Even if you aren't able to attend a missionary discussion with your full-time missionaries, arrange some way to get to know your investigators and develop that relationship before their baptism. I've come to the conclusion that its our responsibility to get out and friendship the new members, and that I can't wait to be invited to participate - if I do, it may be too late.

I remember reading somewhere that member contact with new converts should DOUBLE following the baptism. I think this is the opposite of what we naturally would do - we normally think, "oh, I don't want to bother them"...and I'm not saying to harass your converts, just let them know that we care by showing an "increase of love".

I try to have some sort of contact with each pre-baptism-investigator EVERY FEW DAYS after their baptism date is set. It doesn't have to be anything major. Here are some ideas for how to do this:
  • message via email or facebook
  • by phone
  • a social visit to their home
  • a FHE at your home
  • at a church activity
  • talk to them at church on Sunday
  • give them a handout with some info about an activity or conference coming up
  • invite them to Sunday School
  • going with them to their baptism interview
  • going to one of their missionary discussions with the full-time missionaries
  • just dropping by with a loaf of bread
  • dropping off a 'welcome to the ward' new-member packet

FOLLOWING the baptism, I try to have contact with each new convert EVERY DAY for the next week or so, then tapering off as appropriate, but continuing with contact several times a week:
  • message via email or facebook
  • by phone to see how they are doing
  • a new-member newsletter delivered in person or by mail
  • a social visit to their home
  • a new-member lesson in their home
  • a FHE at your home
  • bringing them to a church activity
  • sitting with them at church on Sunday
  • just dropping by with a plate of goodies
Another idea that I've started using recently is that I take photos of the convert on the day of their baptism, then have prints made. I make extra copies for the convert and the full-time missionaries, which I give them. I also put one of the photos in a frame as a gift for the convert, and I write a personal message to them on the back. The couple that I did this for recently was really touched, and when I went to their home a few days later, I saw the framed photo proudly displayed in their living room, which made me really happy!

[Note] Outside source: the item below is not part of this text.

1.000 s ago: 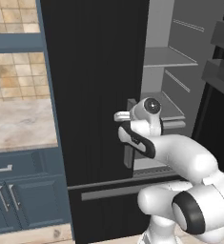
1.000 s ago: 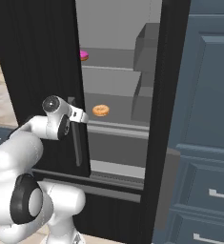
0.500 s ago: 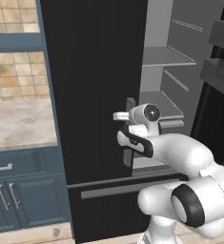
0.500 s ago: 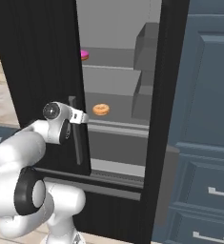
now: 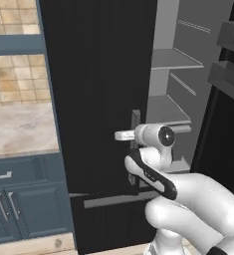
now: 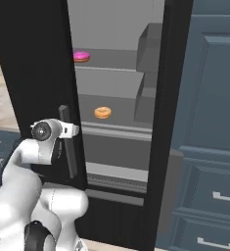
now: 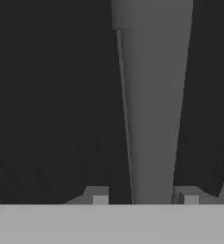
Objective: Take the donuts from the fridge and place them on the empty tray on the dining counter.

Since I have started using these ideas, I have been very comfortable with the level of friendship that we have been able to develop with our current baptism-candidates and recent converts.

Its hard for me to accept, but converts have their own freedom of choice and some will still choose to turn away from the church, no matter how well they are fellowshipped. However, I feel like if I have done everything I can to fellowship. love, and encourage them, I will have done my part.


  1. Looks like the leaders need to read the handbook of instructions, including the mission president, stake president, and ward council. Member involvement during the teaching process is not only suggested but instructed as a " to do". I applaud your efforts though. If you do it the Lord's way you will have the the right results. It must be taught and acted upon from the leaders with the priesthood keys. If not then, your efforts are equivalent to a "man's church"

  2. Going from investigator to member can truly be a hard transistion, but whem the members of your ward are aware of the unique circumstances new members are going through it really helps. We just found your blog and think it's great!